Activity: Type again, exactly, the lines below from the start through the line that includes "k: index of".

=== Section Start ===

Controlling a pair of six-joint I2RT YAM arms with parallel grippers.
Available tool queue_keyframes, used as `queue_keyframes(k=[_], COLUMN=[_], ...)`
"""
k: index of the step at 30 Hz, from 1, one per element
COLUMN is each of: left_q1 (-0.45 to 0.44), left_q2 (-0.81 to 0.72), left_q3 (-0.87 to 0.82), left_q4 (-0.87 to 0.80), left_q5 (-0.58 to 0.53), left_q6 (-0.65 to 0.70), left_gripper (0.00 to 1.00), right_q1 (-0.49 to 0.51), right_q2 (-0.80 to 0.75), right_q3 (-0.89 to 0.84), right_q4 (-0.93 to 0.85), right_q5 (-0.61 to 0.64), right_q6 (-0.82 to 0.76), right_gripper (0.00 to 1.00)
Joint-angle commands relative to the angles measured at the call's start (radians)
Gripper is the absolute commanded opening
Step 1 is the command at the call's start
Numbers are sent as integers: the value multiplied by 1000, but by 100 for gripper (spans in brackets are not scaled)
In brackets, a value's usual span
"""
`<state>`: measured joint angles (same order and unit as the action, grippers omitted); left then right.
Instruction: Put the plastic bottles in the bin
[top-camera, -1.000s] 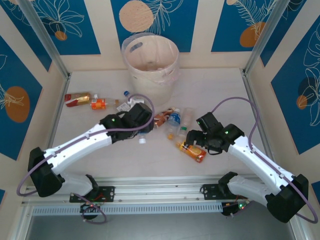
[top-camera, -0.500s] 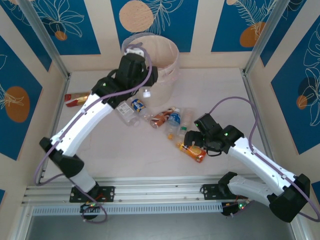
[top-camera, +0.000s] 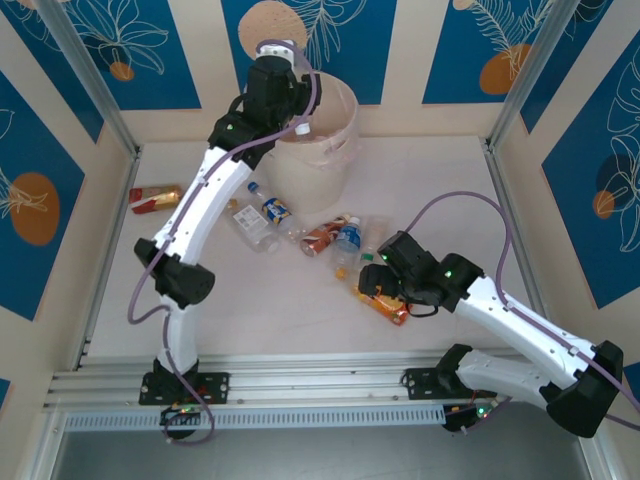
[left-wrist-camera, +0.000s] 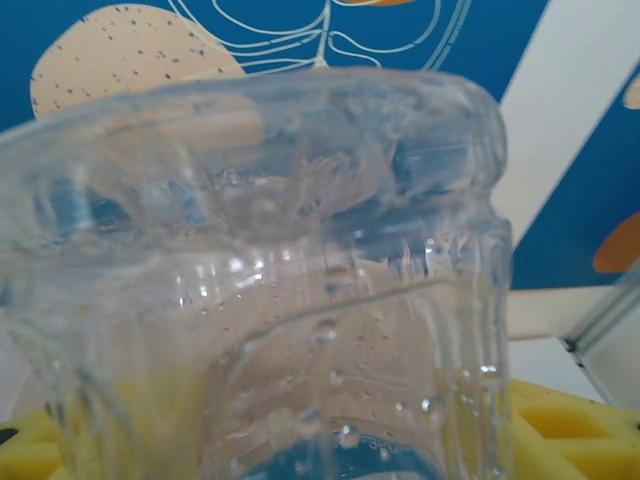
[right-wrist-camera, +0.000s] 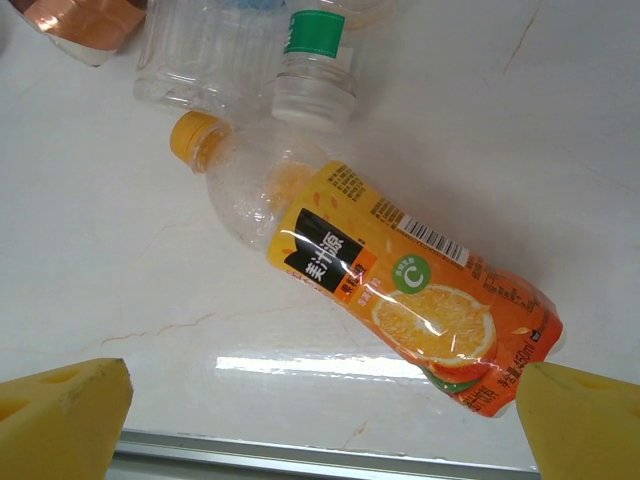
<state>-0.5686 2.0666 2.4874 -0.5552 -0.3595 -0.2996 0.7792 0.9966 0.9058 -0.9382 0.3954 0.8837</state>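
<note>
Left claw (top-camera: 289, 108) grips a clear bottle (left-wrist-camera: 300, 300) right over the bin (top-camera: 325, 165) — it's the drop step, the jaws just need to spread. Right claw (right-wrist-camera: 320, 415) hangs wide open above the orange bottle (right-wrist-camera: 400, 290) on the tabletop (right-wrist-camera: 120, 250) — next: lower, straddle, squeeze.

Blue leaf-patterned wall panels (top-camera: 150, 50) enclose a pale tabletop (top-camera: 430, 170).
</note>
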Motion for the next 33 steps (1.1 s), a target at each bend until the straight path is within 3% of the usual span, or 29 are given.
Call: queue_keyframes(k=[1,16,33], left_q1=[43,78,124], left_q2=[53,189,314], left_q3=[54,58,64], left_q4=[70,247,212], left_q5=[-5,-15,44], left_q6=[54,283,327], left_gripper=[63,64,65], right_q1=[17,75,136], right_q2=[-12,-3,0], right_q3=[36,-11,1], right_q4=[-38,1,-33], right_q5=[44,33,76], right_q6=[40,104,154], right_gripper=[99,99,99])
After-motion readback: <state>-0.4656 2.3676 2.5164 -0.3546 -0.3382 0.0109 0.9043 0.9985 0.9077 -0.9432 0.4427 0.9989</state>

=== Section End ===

Answer to this problem:
Controlling a pair of six-joint I2RT YAM arms with parallel grippers.
Available tool queue_keyframes, used as `queue_keyframes(k=[_], COLUMN=[_], ...)`
"""
k: index of the step at 30 Hz, from 1, one per element

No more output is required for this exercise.